Don’t Take Anything Personally
‘Nothing others do is because of you. What others say is a projection of their own reality, their own dream. When you are immune to the opinions and actions of others, you won’t be the victim of needless suffering.’
Don’t sweat the small stuff…It’s easier said than done but helpful to know that when someone is unkind and yells, gossips or harms you that it’s not about you! It’s based on what that person believes in their personal fantasy. Once we agree with what others have said, we take things personally. If we didn’t agree, the things that others say would not affect us heartily. If a decision can be consciously made to not take it personally then, words or behavior no longer affect the heart.
Always Do Your Best
‘Under any circumstance, always do your best, and you will avoid self-judgement, self-abuse, and regret.’
Give great effort in all that you do and enjoying that effort without expecting a reward. The pleasure comes from finding the fun in the effort and enjoying the moment…not expecting anything in return. When making the choice to “always do your best” this allows us to be fully alive in the moment and not worrying about the past or present. Transformation happens when we are taking action and living without regret.
Don’t Make Assumptions
‘Find the courage to ask questions and to express what you really want. Communicate with others as clearly as you can to avoid misunderstandings, sadness, and drama.’
It is so easy to get lost in our imagination and dream up what people are thinking, saying about us, doing… When we imagine these assumptions, we sometimes believe that they are true. This whole story that we’ve imagined may only be true to us but the mind believes it and one assumption leads to another…just like band, The Fixx sang:
Do what they say, say what you mean, and baby
One thing leads to another
You told me something wrong, I know I listen too long but then
One thing leads to another
Instead of making assumptions, ask questions and say what you want. Communication solves the problem of assuming people know what’s in your head.
Be Impeccable With Your Word
‘Speak only with integrity. Say only what you mean.’
When love and gratitude goes out, those closest to you feel it and will return the same positive energy. If we tell someone, “I’ll be there” but we don’t mean it, your words have less value. Say only what you mean even if you have to say, “I’m sorry, I can’t make it.”

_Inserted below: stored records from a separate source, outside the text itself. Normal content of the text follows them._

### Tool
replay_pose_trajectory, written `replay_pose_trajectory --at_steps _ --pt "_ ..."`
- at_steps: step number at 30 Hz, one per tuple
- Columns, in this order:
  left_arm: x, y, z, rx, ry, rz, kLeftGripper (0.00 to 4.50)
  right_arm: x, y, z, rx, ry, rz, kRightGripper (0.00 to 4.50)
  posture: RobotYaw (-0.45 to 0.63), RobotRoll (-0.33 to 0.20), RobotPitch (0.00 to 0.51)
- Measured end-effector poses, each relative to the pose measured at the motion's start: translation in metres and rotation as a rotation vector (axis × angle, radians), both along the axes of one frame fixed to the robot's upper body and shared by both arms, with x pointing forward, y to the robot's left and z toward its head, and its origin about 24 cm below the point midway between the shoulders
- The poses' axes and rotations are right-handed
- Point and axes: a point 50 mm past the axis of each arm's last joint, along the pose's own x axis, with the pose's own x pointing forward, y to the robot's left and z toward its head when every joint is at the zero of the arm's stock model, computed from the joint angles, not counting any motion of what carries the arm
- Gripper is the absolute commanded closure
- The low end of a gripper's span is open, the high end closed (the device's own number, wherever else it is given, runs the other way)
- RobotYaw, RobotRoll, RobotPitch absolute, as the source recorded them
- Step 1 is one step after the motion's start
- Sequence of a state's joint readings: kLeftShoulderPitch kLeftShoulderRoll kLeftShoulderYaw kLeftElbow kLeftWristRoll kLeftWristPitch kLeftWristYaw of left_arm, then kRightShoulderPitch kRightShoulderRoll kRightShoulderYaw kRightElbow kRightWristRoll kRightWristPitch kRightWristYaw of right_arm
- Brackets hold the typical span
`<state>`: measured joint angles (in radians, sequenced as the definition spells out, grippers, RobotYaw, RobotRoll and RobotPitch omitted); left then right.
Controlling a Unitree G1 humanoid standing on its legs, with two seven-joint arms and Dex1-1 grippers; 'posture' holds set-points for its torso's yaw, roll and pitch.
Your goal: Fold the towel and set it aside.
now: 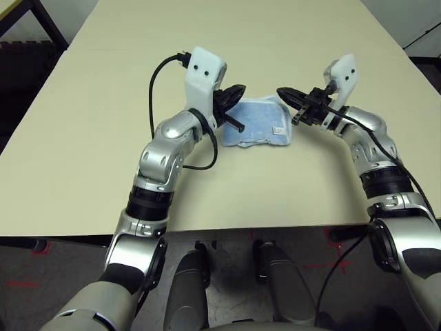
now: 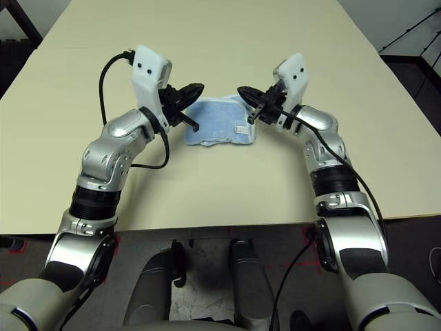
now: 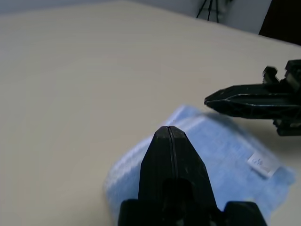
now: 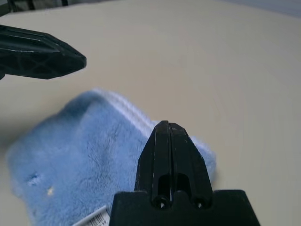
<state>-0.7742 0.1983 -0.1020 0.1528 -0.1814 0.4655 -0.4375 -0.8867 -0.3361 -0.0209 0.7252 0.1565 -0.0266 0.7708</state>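
Towel [image 1: 258,123] folded on table [image 1: 103,138] | white tag [image 3: 261,164] | hands closed

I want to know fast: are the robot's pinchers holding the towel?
Left gripper: shut, empty, above the towel.
Right gripper: shut, empty.

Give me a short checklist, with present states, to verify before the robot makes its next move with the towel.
1. Towel folded into a compact stack: ok.
2. Towel lies flat on the table, away from the edges: ok.
3. Left hand shut and holding nothing: ok.
4. Right hand shut and holding nothing: ok.
5. Both hands apart from the towel, one at each side: ok.
6. Towel set aside from the middle: not ok, it lies between the hands.
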Motion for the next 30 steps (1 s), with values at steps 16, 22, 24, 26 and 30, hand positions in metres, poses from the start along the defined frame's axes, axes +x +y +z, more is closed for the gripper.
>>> replay_pose_trajectory --at_steps 16,22,24,26,30 --pt "0.023 0.004 -0.045 0.071 0.078 0.003 4.50 0.009 0.005 -0.021 -0.059 0.061 -0.062 4.48 -0.23 0.000 0.273" --pt "0.024 0.011 -0.035 0.068 0.045 0.014 4.50 0.008 0.007 -0.017 -0.041 0.044 -0.034 3.80 -0.20 0.000 0.251" --pt "0.021 0.019 -0.015 0.047 -0.016 0.035 4.50 0.006 0.007 -0.009 -0.014 0.012 -0.014 3.04 -0.18 0.000 0.242" --pt "0.013 0.027 0.009 0.021 -0.095 0.059 3.92 0.002 0.002 -0.002 0.012 -0.021 0.002 2.28 -0.18 0.000 0.239" --pt "-0.020 0.068 0.024 0.011 -0.166 0.185 2.39 -0.013 -0.024 0.002 0.012 -0.043 -0.010 0.70 -0.15 0.000 0.220"
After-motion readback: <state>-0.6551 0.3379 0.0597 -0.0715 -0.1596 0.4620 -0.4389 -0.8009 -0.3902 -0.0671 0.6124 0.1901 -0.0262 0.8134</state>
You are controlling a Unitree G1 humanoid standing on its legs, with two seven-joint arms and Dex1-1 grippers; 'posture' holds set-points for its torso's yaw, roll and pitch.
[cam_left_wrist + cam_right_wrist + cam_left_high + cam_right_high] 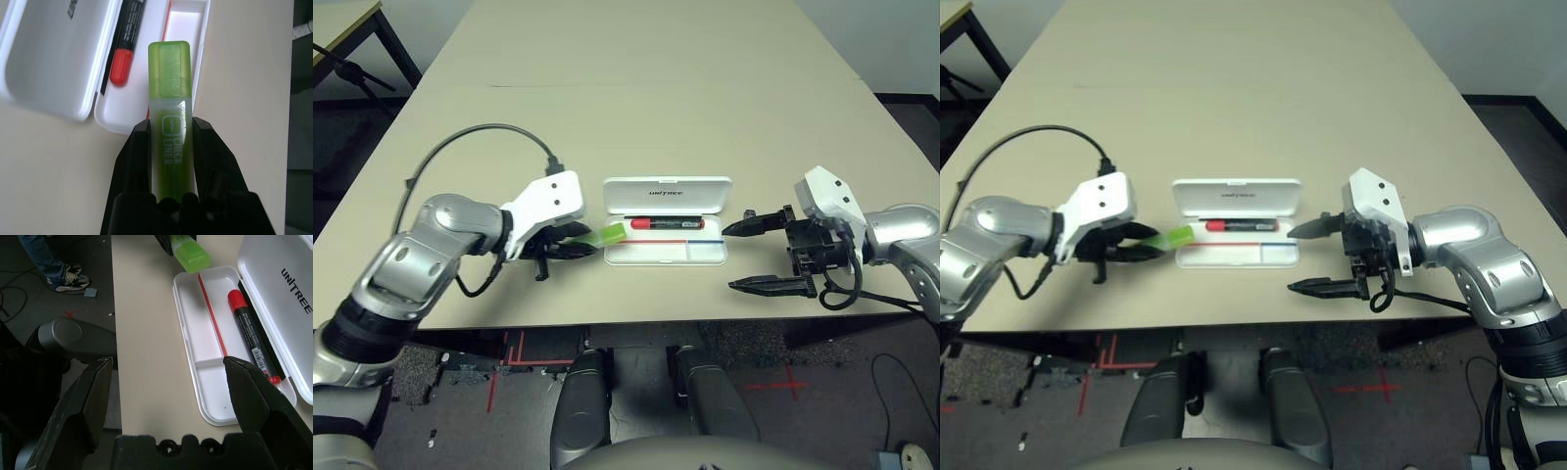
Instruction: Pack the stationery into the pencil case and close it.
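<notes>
Both forearms are rounded silver-grey metal shells with dark joint bands, each ending in a white angular wrist housing. From each housing springs a tool of two tapering black fingers: the left tool (570, 247) and the right tool (756, 255). A black cable arcs from the left forearm to a plug on its housing, and looped black wires hang beside the right wrist.

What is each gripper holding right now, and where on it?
The left gripper is shut on the green highlighter, fingers clamped on its labelled body, capped end pointing at the open pencil case. The right gripper is open, holding nothing.
</notes>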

To be impeccable is to use your word in the direction of love and truth. When applying the practice “always do your best,” and “being impeccable with your word,” it has incredible rewards…allowing you to create your life as a magnum opus.
This is a spiritual self-help book that can shift your life in the most positive way. I read The Four Agreements for my yoga teacher training and found it to be truly meaningful and it falls right into place with my yoga practice.